There was a good bit less coding on this project than I would have guessed, going in to the weekend. In fact, I gauge our success in no small part by how much we did not need to code to get the project done. Code we wrote was code that someone would have to maintain, and the way Givecamp projects work, there is no provision for support once the weekend is over. We didn’t want to leave Lisa stuck with a project that would need ongoing code maintenance, and no one to do it for her. Accordingly, a lot of the things we could have considered doing for the project, we dismissed in favor of finding an off the shelf solution that we could mash up to create what we needed.
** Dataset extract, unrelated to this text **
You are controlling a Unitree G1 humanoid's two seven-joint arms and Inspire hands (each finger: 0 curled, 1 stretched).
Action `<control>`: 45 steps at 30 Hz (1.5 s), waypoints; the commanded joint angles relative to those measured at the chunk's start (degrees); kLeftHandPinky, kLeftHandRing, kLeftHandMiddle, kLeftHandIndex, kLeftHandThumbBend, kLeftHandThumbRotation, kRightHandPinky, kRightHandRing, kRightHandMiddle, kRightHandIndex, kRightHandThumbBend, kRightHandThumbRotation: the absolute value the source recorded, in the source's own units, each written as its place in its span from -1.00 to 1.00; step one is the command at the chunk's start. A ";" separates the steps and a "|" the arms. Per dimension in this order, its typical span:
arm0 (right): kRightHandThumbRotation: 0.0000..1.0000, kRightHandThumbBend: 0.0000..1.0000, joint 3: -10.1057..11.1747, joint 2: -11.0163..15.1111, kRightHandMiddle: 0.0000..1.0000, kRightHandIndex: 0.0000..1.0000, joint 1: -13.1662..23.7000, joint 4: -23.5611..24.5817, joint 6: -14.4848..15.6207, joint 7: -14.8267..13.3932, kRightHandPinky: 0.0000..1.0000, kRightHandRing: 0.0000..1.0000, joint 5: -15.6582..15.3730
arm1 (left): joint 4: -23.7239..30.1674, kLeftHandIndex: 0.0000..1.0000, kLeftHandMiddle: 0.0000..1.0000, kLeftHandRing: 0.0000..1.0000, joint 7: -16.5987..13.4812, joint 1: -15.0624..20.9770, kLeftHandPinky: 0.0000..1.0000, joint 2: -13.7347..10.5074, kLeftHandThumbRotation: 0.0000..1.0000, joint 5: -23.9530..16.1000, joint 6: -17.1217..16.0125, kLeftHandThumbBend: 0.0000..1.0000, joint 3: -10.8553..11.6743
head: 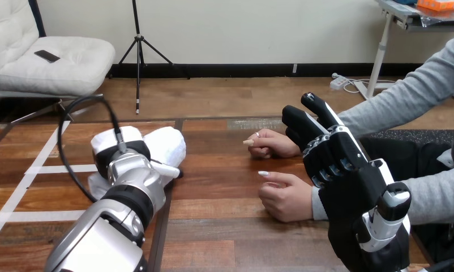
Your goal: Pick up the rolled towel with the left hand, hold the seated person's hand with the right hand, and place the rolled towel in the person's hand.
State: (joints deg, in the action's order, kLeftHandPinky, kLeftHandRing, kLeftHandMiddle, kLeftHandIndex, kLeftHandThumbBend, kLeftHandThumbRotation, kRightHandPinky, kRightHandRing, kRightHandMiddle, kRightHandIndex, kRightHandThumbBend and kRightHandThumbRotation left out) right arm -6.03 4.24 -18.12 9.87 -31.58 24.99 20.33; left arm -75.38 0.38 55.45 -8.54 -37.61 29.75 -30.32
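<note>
left hand clasps the rolled towel in curled fingers; right hand, fingers straight, empty beside the person's hands.

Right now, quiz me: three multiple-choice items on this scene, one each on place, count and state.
1. On the table, the towel lies: A) at the right; B) at the left, by the left hand; C) in the middle.
2. Person's hands on the table: A) none; B) one; C) two.
3. The right hand is: A) open; B) shut on the towel; C) flat on the table.
B: it sits by the left hand. C: one lies behind the other. A: its fingers are straight, holding nothing.
</note>
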 commanded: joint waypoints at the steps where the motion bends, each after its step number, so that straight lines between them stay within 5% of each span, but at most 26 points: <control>1: 1.00 1.00 0.38 -0.82 0.78 0.85 1.40 1.86 -1.18 -0.13 0.98 0.88 0.69 | 0.45 0.44 0.03 -0.23 -4.62 2.32 -0.45 0.00 -0.87 0.41 -0.13 0.58 1.09; 6: 1.00 1.00 0.48 -0.94 0.78 0.85 1.37 1.86 -1.53 -0.41 1.00 0.88 0.22 | 1.11 0.26 -0.24 -0.48 -9.58 1.21 -0.64 -0.13 -0.97 1.54 -1.21 0.43 2.20; 14: 1.00 1.00 0.62 -0.72 0.78 0.84 1.38 2.00 -1.49 -0.38 1.00 0.88 0.41 | 0.88 0.20 -0.24 -0.51 -12.34 0.68 -0.68 -0.13 -1.00 1.38 -1.43 0.27 2.29; 45: 1.00 1.00 0.92 -0.62 0.78 0.83 1.71 1.70 -1.59 -1.06 0.96 0.86 -0.19 | 0.74 0.23 -0.07 -0.32 -13.32 0.12 -0.54 -1.21 -1.00 1.20 -2.73 0.27 2.02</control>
State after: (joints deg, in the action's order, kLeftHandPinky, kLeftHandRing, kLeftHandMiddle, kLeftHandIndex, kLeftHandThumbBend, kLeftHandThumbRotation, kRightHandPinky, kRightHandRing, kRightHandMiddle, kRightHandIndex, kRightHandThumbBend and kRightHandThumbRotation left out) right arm -5.93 4.24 -18.41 9.87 -31.76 24.26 20.23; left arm -75.42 -11.84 53.99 -8.17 -36.04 28.07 -28.29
This was definitely the right way to go. The amount of customization we needed to do in order to get the site working and looking the way we needed was not zero, but we did keep it minimal. What customizations we did make were documented and handed off to the site owner. It was all, as far as I know, css, php, or javascript — all of which are interpreted, and thus can be modified without need for recompiling. We spent the bulk of our time looking for plug-ins and figuring out how to configure them, testing things out, and fixing this or that with the least amount of customization that was needed. This was a good application of the “what’s the simplest thing that could possibly work” principle.

Whence TDD?

We did not elect to take a TDD approach, but it is really not apparent how we could have had we wanted to. With so much existing code provided for us in the form of the WordPress application, the themes, and plugins, embedded youtube videos, and so on, there really wasn’t much of anything to write a test case against. I’d be interested to hear from someone more experienced in WordPress and TDD to provide some ideas on how to take a TDD approach to building a WordPress site. If you want to use TDD, do you need to start from the ground up, or at least find a stack that will lend itself to the TDD approach? When you’re dealing with platform built out of interpreted code, and with the final interpretation of html, css, and javascript are all up to the client, what value do your test cases have?

WordPress still doesn’t guarantee success or quality

I love WordPress for how easy it is to use. It has sufficiently abstracted the web stack that you can do a tremendous amount with it, without having to write one line of code. It is well maintained, and yields web sites that are easy to maintain. That said, it still does not guarantee optimum results. It takes skill and knowledge to deliver that.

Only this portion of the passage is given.